Le ministre de la Justice Gérald Darmanin a évoqué ce lundi 8 juin sur le plateau de BFMTV un "dysfonctionnement absolument terrifiant" de l'État après la mort de la jeune Lyhanna .
Selon les informations de BFMTV, neuf procédures ont été déclenchées au total contre Jérôme Barella, le suspect du meurtre. Ce dernier était par ailleurs bien inscrit au traitement des antécédents judiciaires avant l'affaire Lyhanna.
"L'urgence dans l'affaire Lyhanna, ce n'est pas une question de moyens, ce n'est pas une question numérique, ce n'est pas un manque d'OPJ (officier de police judiciaire) ou de procureurs de la République (...) c'est un dysfonctionnement absolument terrifiant", reconnaît sur notre antenne Gérald Darmanin.

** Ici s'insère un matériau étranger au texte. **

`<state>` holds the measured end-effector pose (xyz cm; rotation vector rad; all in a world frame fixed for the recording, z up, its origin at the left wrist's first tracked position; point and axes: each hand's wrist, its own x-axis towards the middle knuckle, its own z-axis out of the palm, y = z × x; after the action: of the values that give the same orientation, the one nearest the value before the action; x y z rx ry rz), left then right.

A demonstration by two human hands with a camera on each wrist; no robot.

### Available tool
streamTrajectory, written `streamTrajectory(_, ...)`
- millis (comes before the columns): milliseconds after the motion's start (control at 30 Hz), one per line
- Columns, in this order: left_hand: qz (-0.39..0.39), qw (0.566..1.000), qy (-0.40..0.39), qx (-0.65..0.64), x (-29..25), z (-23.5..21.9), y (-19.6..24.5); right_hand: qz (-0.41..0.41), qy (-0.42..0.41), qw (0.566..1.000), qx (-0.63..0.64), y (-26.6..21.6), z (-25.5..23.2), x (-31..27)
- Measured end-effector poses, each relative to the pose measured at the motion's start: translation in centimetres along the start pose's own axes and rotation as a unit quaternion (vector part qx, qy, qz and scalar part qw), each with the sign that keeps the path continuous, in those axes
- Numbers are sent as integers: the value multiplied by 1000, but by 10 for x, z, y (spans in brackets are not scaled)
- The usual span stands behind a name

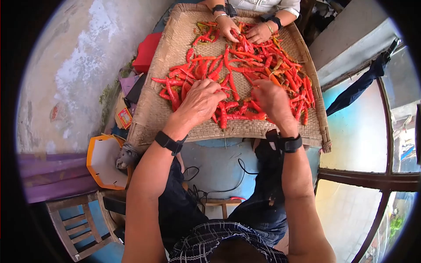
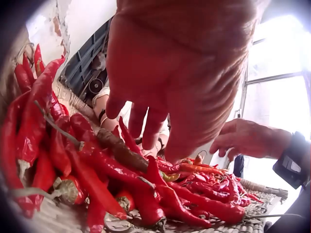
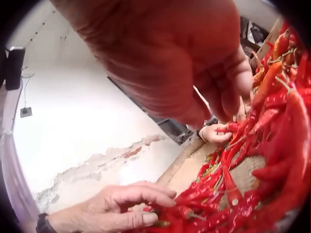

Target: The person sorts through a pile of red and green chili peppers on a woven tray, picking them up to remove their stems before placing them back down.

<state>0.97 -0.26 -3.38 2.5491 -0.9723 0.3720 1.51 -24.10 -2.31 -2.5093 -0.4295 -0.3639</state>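
Red chili peppers (image 1: 223, 115), a few orange or green, lie spread over a woven tray (image 1: 151, 98). My left hand (image 1: 199, 98) reaches over the left pile, back up; in the right wrist view its fingers (image 3: 141, 194) lie extended at the peppers. Above the right part of the pile is my right hand (image 1: 272, 98), blurred in the head view; in the left wrist view it hangs above the peppers (image 2: 204, 199) with loosely bent fingers. No pepper shows in its fingers. Whether the left fingertips touch a pepper is hard to tell.
Across the tray, another person's hands (image 1: 258, 33) handle peppers at the far end. An orange-edged box (image 1: 107, 162) and a wooden chair (image 1: 81, 223) stand at the left. Windows (image 1: 351, 118) are on the right; cables (image 1: 206, 190) lie below.
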Motion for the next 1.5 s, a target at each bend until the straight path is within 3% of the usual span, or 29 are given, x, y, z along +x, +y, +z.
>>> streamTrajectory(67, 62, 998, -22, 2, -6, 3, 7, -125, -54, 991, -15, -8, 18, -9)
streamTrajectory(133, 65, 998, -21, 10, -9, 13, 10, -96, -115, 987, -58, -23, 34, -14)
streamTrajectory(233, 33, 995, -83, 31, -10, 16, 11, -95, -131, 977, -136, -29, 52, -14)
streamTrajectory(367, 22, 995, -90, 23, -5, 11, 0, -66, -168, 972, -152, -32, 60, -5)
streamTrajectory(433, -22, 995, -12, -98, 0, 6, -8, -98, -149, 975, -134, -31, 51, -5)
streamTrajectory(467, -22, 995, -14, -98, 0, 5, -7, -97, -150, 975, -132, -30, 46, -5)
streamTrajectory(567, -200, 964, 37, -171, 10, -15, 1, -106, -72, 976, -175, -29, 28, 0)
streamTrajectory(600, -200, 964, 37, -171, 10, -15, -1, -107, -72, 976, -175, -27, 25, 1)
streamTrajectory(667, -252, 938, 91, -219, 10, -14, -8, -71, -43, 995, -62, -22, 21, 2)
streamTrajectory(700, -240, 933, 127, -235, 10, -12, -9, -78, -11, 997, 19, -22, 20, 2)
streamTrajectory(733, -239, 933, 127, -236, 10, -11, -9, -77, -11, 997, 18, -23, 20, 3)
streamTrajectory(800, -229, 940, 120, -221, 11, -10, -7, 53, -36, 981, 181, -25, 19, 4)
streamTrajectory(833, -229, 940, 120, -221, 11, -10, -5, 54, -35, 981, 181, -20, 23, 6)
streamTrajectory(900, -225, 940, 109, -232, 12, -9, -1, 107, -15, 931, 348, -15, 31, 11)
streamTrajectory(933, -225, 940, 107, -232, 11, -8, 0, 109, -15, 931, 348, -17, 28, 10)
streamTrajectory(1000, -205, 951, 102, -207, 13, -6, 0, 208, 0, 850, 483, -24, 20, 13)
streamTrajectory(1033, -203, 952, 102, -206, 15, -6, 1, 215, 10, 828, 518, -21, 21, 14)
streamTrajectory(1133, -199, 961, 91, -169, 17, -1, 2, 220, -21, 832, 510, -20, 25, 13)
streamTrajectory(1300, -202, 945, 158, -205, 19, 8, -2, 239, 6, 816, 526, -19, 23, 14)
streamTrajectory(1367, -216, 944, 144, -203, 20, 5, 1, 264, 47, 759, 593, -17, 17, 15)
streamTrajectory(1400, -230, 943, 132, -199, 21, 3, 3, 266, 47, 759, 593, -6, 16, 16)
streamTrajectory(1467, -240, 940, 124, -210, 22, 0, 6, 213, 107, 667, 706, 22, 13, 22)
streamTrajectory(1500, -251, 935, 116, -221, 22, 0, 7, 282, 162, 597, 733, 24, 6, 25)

Face à ce drame qui a frappé la France, le ministre de la Justice assure qu'"on aurait pu changer les choses". "Sans doute que nous n'avons pas les bons signalements, le nombre de personnes, les moyens assez importants...", énumère Gérald Darmanin.
"Il y a la justice qui est responsable, il y a la police et la gendarmerie qui sont responsables, les collectivités locales (...) et tous les autres faits", affirme-t-il, assurant qu'il a "sans doute, demander trop poliment aux gens d'appliquer mes instructions".

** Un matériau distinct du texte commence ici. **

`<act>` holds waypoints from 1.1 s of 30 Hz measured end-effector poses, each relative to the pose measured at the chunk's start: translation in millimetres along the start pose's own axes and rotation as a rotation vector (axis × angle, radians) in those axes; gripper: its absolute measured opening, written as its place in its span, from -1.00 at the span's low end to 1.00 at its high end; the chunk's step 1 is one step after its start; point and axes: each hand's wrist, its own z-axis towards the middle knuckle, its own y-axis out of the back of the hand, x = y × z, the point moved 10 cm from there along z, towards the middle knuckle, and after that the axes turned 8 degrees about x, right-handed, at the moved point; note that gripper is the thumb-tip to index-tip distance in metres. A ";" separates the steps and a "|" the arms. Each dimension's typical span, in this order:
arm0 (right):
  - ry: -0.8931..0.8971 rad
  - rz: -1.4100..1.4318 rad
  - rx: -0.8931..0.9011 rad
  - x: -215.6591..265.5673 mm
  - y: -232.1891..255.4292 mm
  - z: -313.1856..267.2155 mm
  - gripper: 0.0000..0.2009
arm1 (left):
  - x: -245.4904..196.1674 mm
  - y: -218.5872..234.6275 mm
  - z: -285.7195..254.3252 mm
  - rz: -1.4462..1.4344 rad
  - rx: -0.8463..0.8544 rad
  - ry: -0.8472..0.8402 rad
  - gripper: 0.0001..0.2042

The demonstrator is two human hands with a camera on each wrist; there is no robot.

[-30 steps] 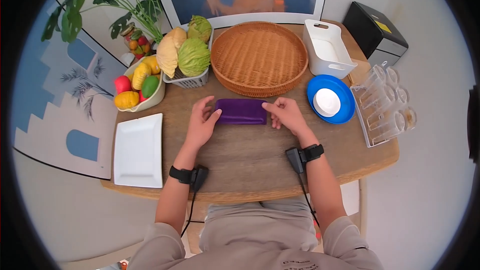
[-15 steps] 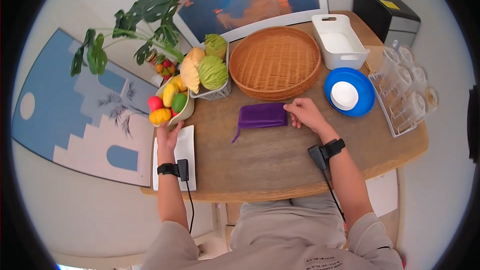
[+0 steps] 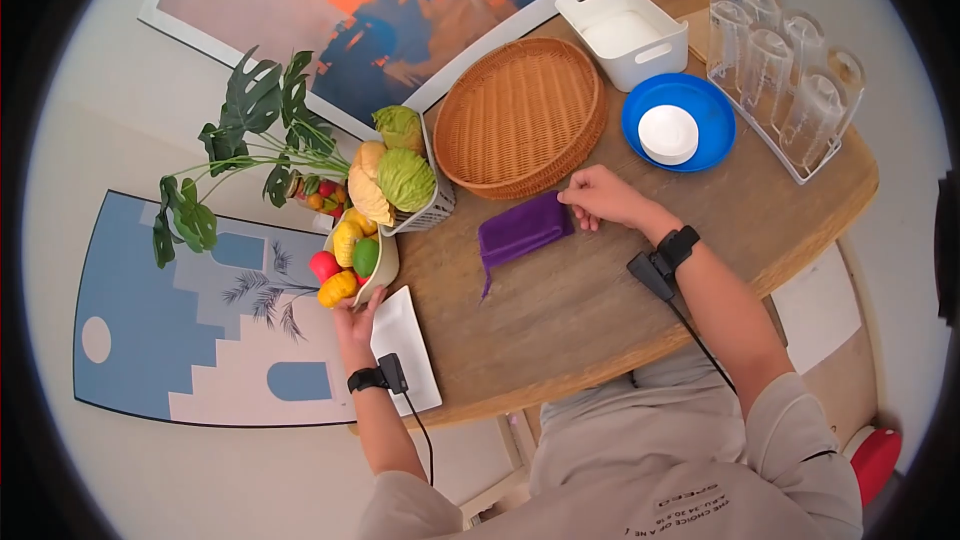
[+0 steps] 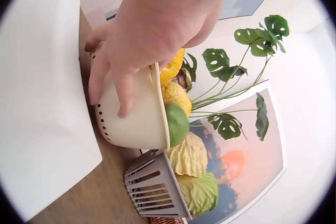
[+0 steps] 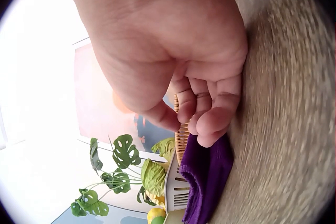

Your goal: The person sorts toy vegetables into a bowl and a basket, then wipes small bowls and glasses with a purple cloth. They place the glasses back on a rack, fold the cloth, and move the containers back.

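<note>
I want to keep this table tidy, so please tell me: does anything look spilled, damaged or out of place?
Nothing stands out: the purple pouch lies on the table, its string trailing loose, and the produce sits inside its bowl.

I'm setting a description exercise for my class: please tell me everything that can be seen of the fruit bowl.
The bowl is cream, smooth and plastic-looking, with a thin rim and a row of small holes low on its wall. It is roughly upright, heaped with red, yellow and green fruit, beside the grey basket. The left hand has its fingers against the outer wall.
</note>
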 end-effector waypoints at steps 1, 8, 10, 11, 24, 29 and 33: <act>0.004 0.007 0.003 -0.6 -0.3 0.7 -0.73 | -4.0 -3.8 -8.0 0.002 -0.003 0.016 -0.32; -0.025 -0.039 0.018 5.2 -4.4 -1.5 -0.76 | -21.1 -25.0 -81.3 0.188 -0.023 -0.133 -0.41; -0.029 -0.036 0.016 3.1 -4.2 -0.6 -0.76 | -18.3 -42.5 -108.6 0.188 -0.051 -0.176 -0.42; -0.031 -0.036 0.014 2.8 -4.0 -0.5 -0.76 | -15.8 -50.7 -120.5 0.154 -0.065 -0.177 -0.42; -0.027 -0.027 0.032 0.8 -3.6 1.4 -0.76 | 7.0 -223.2 -148.7 0.083 0.399 -0.286 -0.35; -0.038 0.002 0.040 1.5 -4.1 -1.8 -0.76 | 77.1 -295.8 -100.4 0.114 0.479 -0.188 -0.35; -0.020 0.020 0.062 0.3 -5.2 -0.9 -0.76 | 139.2 -323.9 -40.6 -0.057 0.510 0.139 -0.35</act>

Dans le cas précis de l'affaire Lyhanna , le ministre estime ne pas avoir besoin "de nouveaux moyens ou de nouvelles lois" face au "dysfonctionnement" de l'État sur cette affaire.

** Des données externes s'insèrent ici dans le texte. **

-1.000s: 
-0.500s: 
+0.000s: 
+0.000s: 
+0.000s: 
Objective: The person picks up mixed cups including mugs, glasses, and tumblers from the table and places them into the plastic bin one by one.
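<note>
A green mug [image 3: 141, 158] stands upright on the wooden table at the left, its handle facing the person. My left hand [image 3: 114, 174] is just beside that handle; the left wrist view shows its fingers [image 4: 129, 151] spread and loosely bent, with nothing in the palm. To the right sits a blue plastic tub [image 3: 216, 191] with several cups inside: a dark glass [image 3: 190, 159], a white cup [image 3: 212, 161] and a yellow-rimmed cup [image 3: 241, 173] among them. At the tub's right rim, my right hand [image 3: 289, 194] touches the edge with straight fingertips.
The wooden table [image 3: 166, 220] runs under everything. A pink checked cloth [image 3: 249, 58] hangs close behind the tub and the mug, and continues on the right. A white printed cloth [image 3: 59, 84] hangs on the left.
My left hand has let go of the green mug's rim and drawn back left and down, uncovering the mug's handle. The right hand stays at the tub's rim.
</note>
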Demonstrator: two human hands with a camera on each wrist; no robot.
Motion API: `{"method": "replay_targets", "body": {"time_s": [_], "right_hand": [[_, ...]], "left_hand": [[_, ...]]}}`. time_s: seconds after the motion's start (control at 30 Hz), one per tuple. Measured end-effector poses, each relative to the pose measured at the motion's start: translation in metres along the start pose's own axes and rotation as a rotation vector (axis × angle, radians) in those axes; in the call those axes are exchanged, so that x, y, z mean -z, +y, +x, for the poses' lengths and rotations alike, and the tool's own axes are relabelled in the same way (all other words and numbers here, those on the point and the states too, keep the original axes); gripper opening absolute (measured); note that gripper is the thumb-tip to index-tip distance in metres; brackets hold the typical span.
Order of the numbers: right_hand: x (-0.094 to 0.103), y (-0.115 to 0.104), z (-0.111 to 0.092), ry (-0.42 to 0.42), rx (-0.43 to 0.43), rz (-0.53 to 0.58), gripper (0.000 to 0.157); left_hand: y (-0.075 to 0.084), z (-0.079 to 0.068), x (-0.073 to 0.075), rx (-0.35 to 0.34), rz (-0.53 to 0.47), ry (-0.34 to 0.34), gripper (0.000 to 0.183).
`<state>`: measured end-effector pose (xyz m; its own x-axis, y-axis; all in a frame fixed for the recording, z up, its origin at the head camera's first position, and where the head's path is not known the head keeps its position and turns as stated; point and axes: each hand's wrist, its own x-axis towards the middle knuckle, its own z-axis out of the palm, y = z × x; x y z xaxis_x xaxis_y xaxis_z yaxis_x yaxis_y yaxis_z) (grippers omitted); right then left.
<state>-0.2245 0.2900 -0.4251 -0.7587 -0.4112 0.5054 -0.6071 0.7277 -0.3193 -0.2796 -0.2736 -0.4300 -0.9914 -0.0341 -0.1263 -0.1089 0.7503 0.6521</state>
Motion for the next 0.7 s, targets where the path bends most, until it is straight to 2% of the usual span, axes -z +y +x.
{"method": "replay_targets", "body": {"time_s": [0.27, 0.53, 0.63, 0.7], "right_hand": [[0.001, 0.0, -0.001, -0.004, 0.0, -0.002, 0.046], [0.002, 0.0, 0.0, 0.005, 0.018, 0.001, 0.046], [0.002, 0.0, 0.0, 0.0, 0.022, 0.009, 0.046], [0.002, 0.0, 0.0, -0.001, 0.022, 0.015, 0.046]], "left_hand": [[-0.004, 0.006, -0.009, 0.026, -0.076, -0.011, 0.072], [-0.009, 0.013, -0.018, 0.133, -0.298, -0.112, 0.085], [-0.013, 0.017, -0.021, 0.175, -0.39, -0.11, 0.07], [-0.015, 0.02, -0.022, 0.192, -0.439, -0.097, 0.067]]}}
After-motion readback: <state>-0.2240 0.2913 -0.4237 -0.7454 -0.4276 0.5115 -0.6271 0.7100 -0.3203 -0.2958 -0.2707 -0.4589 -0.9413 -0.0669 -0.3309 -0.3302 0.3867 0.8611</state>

"On aurait dû d’abord mettre en protection les enfants, vérifier que ce monsieur n'avait pas porté atteinte à ses propres enfants ou s'il était en contact avec d’autres enfants."
Interrogé sur une potentielle démission de sa part, Gérald Darmanin assure ne pas vouloir "quitter le bateau en pleine tempête": "si je pensais que j'étais responsable de la situation et que par ailleurs ça aiderait au fonctionnement de la justice, je l'aurais fait".